Il en ressort les résultats principaux suivants :

  • Dans les 4 troupeaux sélectionnés pour l’étude longitudinale, la prévalence intra-troupeau vis à-vis de Str. agalactiae  déterminée sur lait composite a varié entre 0 et 9,9%.Tous ont eu au moins un échantillon de lait composite positif vis à-vis de Str. agalactiae à la première visite.
  • Des écouvillons rectaux des vaches laitières ont été trouvés positifs vis à-vis de Str. agalactiae dans 3  des 4 troupeaux. 5% des 860 écouvillons rectaux ont eu une culture positive de la bactérie. 1,1% des 285 écouvillons vaginaux ont été positifs. 1,1% et 3,8% respectivement des écouvillons rectaux et de gorge des veaux nourris au lait ont été positifs.
  • Dans 3 de ces 4 troupeaux, des écouvillons prélevés dans l’environnement se sont révélés positifs, selon une proportion  très variable (25,3%, 3% et 44%).
  • Au final, la proportion d’échantillons positifs dans l’environnement pour ces 4 troupeaux a été élevée: 36,4% des écouvillons réalisés sur le sol du robot, 35,7% de ceux des équipements d’alimentation, 30% de ceux des abreuvoirs, 29,5% de ceux du couchage des animaux et 25,4% de ceux du sol du bâtiment.
  • Dans l’autre étude, aucun des prélèvements réalisés dans l’environnement n’a été positif dans les 22 fermes sans historique à Str. agalactiae dans les 2 années précédentes alors que pour 10 des 15 exploitations avec un historique récent, au moins un des prélèvements de l’environnement s’est révélé positif.
  • Le génotypage a permis de différentier ici 10 types. Les résultats obtenus suggèrent qu’il existe des souches avec des aptitudes différentes  à survivre dans l’environnement et à se transmettre au sein d’un troupeau.

En conclusion

Il ressort que le réservoir de Str. agalactiae dans des élevages atteints de mammites à ce pathogène n’est pas obligatoirement la glande mammaire de façon exclusive. Le tube digestif des bovins et l’environnement de la vache laitière sont aussi des réservoirs de Str. agalactiae chez les bovins.

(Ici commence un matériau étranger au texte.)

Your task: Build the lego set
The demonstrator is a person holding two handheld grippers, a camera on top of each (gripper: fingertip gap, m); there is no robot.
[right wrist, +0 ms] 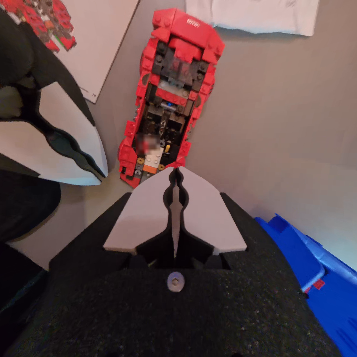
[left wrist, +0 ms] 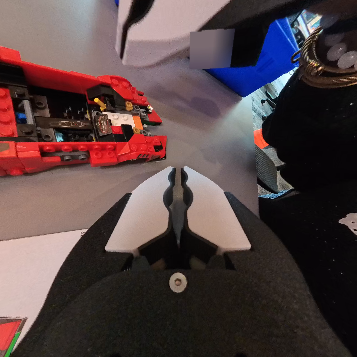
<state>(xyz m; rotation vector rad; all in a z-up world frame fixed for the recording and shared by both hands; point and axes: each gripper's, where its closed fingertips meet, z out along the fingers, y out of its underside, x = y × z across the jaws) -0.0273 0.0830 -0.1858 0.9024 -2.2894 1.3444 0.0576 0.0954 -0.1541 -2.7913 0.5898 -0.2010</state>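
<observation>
while both closed, left claw (left wrist: 178, 170) and right claw (right wrist: 176, 171) hover near lego car (right wrist: 170, 100).

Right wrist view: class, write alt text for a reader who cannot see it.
A partly built red Lego car lies on a grey table, pointing away from the camera, roof off. The right tool, shut and empty, sits at its near end; the left tool enters from the left, below an instruction booklet.

A grey table (right wrist: 270, 116) is carrying a red lego car (right wrist: 173, 92), an instruction booklet (right wrist: 100, 38), a white sheet (right wrist: 251, 17) and a blue bin (right wrist: 318, 270).
</observation>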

Il existe 2 cycles de transmission de Str. agalactiae dans les élevages bovins confrontés à des mammites dues à cette bactérie: une transmission par le système de traite et un cycle de transmission oro-fécale, avec l’eau de boisson souvent impliquée. Ces nouvelles données mettent en évidence la nécessité de prendre en compte l’environnement dans les plans d’éradication de Str. agalactiae.

Référence : Résumé Article “Streptococcus agalactiae in the environment of bovine dairy herds – rewriting the textbooks?” Jørgensen H.J.,Nordstoga A.B., Sviland S.,Zadoks R.N.,  Sølverød L., Kvitle B., Mørk.T. Veterinary Microbiology, 2016, (184): 64-72.